#### [Data in this exercise]
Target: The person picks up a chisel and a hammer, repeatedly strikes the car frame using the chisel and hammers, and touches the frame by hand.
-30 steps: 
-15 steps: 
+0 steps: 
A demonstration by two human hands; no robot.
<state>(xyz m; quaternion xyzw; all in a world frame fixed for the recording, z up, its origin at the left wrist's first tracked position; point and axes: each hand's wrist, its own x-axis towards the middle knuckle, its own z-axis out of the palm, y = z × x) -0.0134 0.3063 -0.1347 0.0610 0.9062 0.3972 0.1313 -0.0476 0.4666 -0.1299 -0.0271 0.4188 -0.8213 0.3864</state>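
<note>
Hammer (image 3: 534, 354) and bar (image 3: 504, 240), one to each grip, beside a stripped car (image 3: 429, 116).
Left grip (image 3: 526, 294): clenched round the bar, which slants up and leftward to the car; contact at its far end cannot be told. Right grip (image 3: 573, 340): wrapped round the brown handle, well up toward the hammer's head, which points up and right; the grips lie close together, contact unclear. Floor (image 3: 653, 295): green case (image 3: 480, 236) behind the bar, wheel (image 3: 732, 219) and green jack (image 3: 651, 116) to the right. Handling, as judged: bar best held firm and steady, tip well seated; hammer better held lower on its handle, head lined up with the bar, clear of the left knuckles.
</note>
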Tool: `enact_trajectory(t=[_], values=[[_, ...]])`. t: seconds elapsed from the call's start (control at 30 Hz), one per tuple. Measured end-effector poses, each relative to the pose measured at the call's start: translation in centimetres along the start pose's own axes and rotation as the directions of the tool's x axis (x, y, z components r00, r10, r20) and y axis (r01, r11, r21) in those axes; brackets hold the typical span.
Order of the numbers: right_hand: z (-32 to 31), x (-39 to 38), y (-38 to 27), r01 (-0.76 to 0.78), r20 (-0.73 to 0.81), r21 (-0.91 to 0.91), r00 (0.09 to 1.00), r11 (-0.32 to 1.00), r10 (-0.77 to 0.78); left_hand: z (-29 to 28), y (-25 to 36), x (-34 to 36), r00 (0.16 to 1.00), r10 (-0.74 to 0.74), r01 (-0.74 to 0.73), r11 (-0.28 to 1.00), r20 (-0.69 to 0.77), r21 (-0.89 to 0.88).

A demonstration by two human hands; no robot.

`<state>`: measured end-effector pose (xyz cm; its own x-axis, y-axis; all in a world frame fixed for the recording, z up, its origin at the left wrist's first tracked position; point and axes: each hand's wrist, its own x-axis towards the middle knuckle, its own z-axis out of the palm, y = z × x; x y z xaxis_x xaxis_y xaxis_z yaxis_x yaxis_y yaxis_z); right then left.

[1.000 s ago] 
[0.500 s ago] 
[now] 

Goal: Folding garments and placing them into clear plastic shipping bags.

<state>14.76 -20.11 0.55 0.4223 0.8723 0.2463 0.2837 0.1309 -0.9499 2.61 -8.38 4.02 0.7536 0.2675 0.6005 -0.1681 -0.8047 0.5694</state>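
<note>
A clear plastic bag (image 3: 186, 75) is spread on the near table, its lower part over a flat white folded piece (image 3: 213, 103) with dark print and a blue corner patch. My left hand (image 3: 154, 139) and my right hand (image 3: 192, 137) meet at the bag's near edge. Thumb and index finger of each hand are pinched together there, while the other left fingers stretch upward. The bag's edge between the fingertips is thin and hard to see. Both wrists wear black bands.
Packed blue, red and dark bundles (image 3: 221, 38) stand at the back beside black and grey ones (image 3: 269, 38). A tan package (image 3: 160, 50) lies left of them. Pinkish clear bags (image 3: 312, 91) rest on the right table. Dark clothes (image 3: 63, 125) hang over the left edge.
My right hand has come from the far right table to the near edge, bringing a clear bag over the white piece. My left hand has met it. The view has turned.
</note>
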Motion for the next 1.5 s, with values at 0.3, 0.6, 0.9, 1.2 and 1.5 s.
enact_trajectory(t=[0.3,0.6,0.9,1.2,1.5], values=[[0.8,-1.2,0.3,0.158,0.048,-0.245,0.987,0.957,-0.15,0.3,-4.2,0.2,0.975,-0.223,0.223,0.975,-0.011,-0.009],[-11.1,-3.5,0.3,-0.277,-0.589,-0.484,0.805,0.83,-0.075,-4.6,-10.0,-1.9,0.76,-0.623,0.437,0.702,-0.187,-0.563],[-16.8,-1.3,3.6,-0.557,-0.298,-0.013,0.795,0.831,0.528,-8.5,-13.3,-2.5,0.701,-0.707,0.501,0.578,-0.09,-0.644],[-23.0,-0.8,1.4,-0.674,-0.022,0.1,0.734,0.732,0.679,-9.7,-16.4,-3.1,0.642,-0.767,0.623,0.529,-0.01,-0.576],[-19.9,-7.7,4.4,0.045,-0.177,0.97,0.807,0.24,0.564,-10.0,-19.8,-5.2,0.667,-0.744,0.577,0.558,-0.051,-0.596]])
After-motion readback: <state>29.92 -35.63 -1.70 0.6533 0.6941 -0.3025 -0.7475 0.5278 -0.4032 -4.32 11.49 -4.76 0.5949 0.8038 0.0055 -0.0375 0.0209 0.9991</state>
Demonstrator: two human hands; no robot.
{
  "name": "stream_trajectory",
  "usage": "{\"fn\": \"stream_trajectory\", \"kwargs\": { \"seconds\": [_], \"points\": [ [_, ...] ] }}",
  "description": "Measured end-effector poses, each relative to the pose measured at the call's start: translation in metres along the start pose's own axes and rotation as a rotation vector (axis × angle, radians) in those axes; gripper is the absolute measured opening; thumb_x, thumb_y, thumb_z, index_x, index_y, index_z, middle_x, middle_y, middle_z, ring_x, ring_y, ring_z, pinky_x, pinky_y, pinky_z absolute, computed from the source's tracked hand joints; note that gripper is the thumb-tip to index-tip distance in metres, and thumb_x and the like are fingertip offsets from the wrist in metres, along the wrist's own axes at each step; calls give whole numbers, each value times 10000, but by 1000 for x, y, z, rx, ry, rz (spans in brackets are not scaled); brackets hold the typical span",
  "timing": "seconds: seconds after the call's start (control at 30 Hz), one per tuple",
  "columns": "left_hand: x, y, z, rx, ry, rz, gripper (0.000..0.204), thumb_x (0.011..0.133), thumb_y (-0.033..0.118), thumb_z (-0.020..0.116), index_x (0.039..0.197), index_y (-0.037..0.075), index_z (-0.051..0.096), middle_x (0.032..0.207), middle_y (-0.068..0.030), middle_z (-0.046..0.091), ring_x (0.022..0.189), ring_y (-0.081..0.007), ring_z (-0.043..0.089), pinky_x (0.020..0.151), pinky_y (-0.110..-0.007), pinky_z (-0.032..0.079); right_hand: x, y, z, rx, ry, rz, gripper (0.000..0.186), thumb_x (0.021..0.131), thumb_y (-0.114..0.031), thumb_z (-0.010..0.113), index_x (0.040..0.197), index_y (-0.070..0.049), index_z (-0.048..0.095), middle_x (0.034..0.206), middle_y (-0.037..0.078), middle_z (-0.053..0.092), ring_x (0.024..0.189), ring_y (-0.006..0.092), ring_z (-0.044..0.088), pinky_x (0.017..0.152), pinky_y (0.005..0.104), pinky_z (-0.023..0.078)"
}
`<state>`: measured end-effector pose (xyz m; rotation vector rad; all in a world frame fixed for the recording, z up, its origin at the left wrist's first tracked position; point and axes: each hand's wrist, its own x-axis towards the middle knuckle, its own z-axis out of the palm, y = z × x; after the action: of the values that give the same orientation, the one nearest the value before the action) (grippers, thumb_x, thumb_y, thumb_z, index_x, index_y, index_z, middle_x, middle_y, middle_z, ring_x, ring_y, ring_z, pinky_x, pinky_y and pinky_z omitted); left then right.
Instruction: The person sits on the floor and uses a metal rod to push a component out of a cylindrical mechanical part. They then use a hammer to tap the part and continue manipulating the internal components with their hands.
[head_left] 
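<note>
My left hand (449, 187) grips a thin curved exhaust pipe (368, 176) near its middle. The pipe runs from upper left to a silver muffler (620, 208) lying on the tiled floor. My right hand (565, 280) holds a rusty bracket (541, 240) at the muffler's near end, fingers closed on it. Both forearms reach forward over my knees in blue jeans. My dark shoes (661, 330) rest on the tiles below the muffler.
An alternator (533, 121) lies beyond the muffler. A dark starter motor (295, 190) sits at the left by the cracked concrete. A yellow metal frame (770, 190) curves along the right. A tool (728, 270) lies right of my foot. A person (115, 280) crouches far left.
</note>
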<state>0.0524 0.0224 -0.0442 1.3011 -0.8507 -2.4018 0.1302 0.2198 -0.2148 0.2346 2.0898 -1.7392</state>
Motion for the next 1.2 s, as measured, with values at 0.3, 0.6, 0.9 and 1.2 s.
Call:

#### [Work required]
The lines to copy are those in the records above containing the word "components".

#### [Exercise response]
Tool: `enact_trajectory(t=[_], values=[[_, ...]])`. t: seconds elapsed from the call's start (control at 30 Hz), one per tuple. Measured end-effector poses, each relative to the pose measured at the call's start: translation in centimetres along the start pose's own axes and rotation as the directions of the tool's x axis (x, y, z components r00, r10, r20) and y axis (r01, r11, r21) in those axes; brackets hold the typical span.
Instruction: The person sits on the floor and uses a metal rod to push a component out of a cylindrical mechanical part. They then use a hammer to tap the part and continue manipulating the internal components with their hands.

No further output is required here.